## [Task objective]
Your answer should be the lines below from the one with "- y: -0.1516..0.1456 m" to the one with "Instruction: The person", both included, given again exactly and with nothing added.

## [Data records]
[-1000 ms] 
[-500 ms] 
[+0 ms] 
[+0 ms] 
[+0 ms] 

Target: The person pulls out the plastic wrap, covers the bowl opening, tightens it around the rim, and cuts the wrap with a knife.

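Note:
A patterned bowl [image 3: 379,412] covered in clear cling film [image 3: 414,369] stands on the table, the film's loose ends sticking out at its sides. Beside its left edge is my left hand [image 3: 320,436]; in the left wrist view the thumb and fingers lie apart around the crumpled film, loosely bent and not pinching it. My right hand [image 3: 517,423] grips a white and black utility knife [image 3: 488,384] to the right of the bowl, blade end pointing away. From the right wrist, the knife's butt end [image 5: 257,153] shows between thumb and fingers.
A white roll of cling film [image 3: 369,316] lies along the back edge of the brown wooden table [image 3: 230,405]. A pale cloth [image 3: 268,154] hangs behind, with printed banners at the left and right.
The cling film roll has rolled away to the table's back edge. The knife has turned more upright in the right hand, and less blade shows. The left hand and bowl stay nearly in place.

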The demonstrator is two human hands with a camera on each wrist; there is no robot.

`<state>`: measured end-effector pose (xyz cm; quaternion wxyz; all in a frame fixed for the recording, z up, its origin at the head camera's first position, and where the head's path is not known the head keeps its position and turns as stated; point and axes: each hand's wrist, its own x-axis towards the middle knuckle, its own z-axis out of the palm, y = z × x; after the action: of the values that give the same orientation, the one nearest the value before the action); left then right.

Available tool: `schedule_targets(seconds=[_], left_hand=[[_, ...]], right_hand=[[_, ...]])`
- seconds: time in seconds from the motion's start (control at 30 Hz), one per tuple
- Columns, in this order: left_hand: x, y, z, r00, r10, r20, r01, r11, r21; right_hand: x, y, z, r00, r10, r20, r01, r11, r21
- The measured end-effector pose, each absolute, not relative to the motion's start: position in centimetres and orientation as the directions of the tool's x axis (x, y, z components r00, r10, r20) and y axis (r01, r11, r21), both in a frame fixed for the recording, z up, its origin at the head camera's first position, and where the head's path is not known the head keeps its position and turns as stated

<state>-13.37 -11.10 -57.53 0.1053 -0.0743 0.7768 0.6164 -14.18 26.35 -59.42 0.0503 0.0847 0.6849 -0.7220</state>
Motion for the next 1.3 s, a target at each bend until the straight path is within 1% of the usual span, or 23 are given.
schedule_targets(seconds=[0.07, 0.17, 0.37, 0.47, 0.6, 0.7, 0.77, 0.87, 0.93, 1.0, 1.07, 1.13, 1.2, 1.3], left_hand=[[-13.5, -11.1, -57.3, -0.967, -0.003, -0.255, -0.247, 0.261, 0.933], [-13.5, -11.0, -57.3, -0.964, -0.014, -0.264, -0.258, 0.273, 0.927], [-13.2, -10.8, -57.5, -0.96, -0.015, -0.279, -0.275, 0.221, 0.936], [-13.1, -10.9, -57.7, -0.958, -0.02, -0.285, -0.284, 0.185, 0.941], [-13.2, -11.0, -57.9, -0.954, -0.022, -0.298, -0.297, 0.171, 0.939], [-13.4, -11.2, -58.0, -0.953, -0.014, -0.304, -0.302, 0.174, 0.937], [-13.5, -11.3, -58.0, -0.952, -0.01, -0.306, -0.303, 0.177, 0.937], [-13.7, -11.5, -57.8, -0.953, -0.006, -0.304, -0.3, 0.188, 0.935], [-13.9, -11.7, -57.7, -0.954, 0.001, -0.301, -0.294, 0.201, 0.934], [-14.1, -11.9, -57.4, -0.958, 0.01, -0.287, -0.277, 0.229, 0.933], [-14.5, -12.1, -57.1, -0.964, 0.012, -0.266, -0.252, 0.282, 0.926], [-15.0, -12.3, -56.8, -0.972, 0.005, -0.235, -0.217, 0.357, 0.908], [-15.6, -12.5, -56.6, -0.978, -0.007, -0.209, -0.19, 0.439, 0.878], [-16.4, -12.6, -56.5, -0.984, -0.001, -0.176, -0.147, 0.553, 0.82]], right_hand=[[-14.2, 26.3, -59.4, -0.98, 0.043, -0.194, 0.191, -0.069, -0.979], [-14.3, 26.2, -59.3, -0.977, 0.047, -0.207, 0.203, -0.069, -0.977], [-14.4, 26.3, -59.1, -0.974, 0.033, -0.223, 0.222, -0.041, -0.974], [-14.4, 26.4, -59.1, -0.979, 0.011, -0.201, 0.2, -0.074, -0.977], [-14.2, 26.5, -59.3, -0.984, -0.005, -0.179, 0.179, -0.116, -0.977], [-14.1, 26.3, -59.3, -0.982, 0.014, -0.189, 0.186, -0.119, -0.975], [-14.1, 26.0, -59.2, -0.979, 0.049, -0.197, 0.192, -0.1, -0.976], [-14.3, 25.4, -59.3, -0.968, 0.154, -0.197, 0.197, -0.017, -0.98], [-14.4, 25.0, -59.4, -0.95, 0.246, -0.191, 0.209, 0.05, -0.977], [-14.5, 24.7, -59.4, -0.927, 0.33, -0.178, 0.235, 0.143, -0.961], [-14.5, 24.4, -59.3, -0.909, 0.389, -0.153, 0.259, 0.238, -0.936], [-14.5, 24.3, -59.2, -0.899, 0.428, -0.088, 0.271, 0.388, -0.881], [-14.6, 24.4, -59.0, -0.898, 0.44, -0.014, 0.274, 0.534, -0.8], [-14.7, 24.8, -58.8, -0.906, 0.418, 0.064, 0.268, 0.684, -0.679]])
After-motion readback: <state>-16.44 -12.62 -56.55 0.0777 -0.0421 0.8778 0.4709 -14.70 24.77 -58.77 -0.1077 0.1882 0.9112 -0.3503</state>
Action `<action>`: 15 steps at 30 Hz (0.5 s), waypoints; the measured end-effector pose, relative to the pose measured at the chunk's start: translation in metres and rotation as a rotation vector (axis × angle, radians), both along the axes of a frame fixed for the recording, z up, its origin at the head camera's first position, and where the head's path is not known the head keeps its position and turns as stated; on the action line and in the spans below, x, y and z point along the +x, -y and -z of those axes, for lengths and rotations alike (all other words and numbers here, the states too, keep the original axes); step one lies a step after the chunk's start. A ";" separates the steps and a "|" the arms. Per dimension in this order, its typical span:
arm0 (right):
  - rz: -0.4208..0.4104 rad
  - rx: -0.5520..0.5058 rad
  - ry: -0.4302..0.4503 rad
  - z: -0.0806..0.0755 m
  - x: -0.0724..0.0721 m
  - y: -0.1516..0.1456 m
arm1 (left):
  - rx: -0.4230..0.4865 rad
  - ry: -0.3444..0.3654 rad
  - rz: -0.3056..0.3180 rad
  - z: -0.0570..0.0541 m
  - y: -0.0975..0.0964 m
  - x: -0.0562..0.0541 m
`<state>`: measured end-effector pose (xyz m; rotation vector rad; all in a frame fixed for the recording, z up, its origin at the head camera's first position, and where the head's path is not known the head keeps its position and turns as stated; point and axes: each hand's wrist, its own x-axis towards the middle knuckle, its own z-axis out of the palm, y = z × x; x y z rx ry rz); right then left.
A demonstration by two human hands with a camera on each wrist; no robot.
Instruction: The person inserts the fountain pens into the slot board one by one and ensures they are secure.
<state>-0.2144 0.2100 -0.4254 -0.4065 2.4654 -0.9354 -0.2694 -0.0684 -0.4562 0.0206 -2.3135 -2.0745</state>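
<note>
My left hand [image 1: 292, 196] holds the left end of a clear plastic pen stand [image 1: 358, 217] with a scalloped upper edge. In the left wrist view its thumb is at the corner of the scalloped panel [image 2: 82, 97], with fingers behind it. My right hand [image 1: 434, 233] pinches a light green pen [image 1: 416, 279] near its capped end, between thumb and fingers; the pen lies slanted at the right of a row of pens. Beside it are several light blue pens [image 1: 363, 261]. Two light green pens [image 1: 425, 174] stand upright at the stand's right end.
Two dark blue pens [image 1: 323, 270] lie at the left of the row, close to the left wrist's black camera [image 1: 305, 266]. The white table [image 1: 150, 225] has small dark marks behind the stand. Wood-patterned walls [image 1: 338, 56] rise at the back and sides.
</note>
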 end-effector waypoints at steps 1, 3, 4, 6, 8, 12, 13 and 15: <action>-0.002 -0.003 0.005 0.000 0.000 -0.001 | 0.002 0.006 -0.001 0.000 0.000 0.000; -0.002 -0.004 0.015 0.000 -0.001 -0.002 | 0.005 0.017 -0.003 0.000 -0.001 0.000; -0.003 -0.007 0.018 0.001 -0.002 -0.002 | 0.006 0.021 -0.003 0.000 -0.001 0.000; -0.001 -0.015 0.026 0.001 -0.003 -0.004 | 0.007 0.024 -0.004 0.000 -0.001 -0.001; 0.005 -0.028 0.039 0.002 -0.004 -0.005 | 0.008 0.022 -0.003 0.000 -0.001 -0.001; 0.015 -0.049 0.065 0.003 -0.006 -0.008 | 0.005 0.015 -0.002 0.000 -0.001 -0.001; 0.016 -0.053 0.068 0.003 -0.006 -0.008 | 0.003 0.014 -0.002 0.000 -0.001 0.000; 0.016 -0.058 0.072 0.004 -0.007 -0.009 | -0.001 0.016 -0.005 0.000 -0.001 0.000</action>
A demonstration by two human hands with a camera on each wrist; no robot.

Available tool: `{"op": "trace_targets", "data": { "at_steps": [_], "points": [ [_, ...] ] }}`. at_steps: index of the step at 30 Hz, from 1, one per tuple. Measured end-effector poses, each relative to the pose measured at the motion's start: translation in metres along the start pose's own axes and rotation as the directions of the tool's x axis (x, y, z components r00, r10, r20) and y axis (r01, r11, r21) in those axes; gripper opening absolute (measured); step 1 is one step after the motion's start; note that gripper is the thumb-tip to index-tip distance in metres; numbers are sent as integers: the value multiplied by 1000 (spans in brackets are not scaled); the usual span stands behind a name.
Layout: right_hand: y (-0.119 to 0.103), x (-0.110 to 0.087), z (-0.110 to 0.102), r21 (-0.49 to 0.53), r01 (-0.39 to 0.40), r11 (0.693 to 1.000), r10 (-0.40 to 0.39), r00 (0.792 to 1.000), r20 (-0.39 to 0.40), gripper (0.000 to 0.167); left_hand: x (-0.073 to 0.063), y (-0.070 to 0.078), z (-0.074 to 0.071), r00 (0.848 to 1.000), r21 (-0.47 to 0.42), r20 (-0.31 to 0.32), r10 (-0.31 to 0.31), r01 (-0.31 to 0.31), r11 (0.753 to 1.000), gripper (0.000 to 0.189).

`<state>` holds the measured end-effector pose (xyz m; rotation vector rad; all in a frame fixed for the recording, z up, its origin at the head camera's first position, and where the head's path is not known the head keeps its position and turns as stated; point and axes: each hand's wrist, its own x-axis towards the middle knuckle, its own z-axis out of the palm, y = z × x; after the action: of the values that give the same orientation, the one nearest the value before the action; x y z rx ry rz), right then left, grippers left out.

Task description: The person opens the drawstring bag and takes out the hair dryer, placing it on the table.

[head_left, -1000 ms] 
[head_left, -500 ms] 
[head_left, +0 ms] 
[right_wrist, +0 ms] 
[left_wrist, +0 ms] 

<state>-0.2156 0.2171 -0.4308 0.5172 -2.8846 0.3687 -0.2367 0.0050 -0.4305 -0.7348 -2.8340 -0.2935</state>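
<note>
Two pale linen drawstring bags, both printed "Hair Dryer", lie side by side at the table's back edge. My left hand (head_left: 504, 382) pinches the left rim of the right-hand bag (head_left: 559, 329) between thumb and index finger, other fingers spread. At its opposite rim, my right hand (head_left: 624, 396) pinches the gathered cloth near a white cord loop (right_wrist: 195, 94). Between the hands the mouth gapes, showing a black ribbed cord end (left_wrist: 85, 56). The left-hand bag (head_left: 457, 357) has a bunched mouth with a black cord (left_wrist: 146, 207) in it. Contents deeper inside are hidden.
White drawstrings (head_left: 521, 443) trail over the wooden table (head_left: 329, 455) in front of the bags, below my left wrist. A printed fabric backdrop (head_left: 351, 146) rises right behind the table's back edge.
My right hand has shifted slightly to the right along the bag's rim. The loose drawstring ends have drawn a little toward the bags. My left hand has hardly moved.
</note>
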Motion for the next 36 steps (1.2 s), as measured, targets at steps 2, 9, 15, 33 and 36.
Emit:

## [Solved problem]
  - y: -0.1516..0.1456 m
arm1 (left):
  - rx: -0.4230..0.4865 rad
  - ry: -0.3444..0.3654 rad
  - rz: -0.3056..0.3180 rad
  - z: -0.0570..0.0541 m
  - y: -0.0975..0.0964 m
  - x: -0.0562..0.0541 m
`<state>`: measured end-effector pose (xyz m; rotation vector rad; all in a frame fixed for the recording, z up, its origin at the head camera's first position, and where the head's path is not known the head keeps its position and turns as stated; point and axes: each hand's wrist, its own x-axis towards the middle knuckle, its own z-axis out of the palm, y = z × x; x y z rx ry rz); right then left.
A demonstration by two human hands with a camera on each wrist; no robot.
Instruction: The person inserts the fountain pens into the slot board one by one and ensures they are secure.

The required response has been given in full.